* REQUIREMENT: Could the data below be copied exactly, minus the pictures?

* MATERIAL PROVIDED:
--------------------------------------------------

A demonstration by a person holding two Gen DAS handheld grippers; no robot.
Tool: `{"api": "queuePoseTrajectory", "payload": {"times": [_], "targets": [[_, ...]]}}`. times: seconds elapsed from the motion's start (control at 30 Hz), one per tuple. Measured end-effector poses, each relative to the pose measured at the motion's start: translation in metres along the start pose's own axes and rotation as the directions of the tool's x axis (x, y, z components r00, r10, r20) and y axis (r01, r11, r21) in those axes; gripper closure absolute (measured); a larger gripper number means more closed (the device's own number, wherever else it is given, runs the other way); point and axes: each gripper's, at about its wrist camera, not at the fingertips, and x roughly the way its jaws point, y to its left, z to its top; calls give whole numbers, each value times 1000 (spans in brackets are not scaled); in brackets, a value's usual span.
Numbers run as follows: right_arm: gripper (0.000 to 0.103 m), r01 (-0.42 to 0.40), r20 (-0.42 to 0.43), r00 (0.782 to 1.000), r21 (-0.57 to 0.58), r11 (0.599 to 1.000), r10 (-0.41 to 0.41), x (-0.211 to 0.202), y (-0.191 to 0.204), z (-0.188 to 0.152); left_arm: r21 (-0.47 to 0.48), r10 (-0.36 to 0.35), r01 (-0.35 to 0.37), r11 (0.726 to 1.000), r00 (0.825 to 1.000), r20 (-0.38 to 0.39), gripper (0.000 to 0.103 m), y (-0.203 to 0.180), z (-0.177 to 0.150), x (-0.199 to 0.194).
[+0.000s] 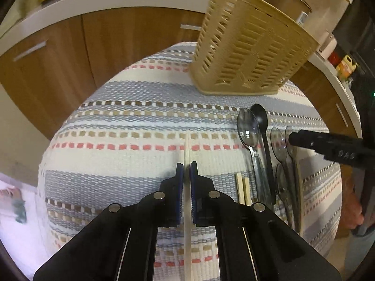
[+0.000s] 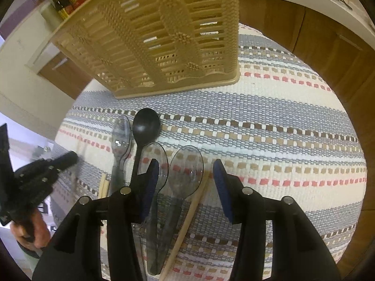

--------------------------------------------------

* FINAL ANSWER:
A demonstration by a person holding two Gen DAS handheld grippers; no robot.
Tool: `{"api": "queuePoseTrajectory", "payload": {"times": [_], "targets": [[_, ...]]}}`. times: seconds elapsed from the motion's start (control at 30 Hz), one per tuple. Measured end-effector poses, each relative to the pose measured at the motion's start: translation in metres along the start pose's own axes and rotation as the directions of the tool's x axis (x, y, z components r00, r10, r20) and y axis (r01, r11, r21) in those axes; gripper closure absolute (measured); a larger gripper number means more closed (the device's own number, wherever else it is given, runs the other way); point and axes: each gripper's, at about its wrist camera, not at the fingertips, and x roughly the way its jaws point, y to its left, z to its top; calls give whole numbers, each value times 1000 (spans in brackets are not scaled); in brackets, a value's usual span.
Numbers run as follows: right_arm: gripper (0.000 to 0.103 m), r01 (-0.42 to 0.40), r20 (-0.42 to 0.43), r00 (0.782 to 1.000), r21 (-0.57 to 0.58), r11 (0.599 to 1.000), r10 (-0.41 to 0.41), x (-0.211 to 0.202), y (-0.191 to 0.204), z (-0.188 to 0.152); left_arm: r21 (-0.47 to 0.48), r10 (-0.36 to 0.35), r01 (-0.35 to 0.37), r11 (0.726 to 1.000), r00 (0.825 to 1.000), r20 (-0.38 to 0.39), gripper (0.000 to 0.103 m), y (-0.203 to 0.180), z (-0.177 to 0.150), x (-0.199 to 0.194).
[+0.000s] 
[+0.000s] 

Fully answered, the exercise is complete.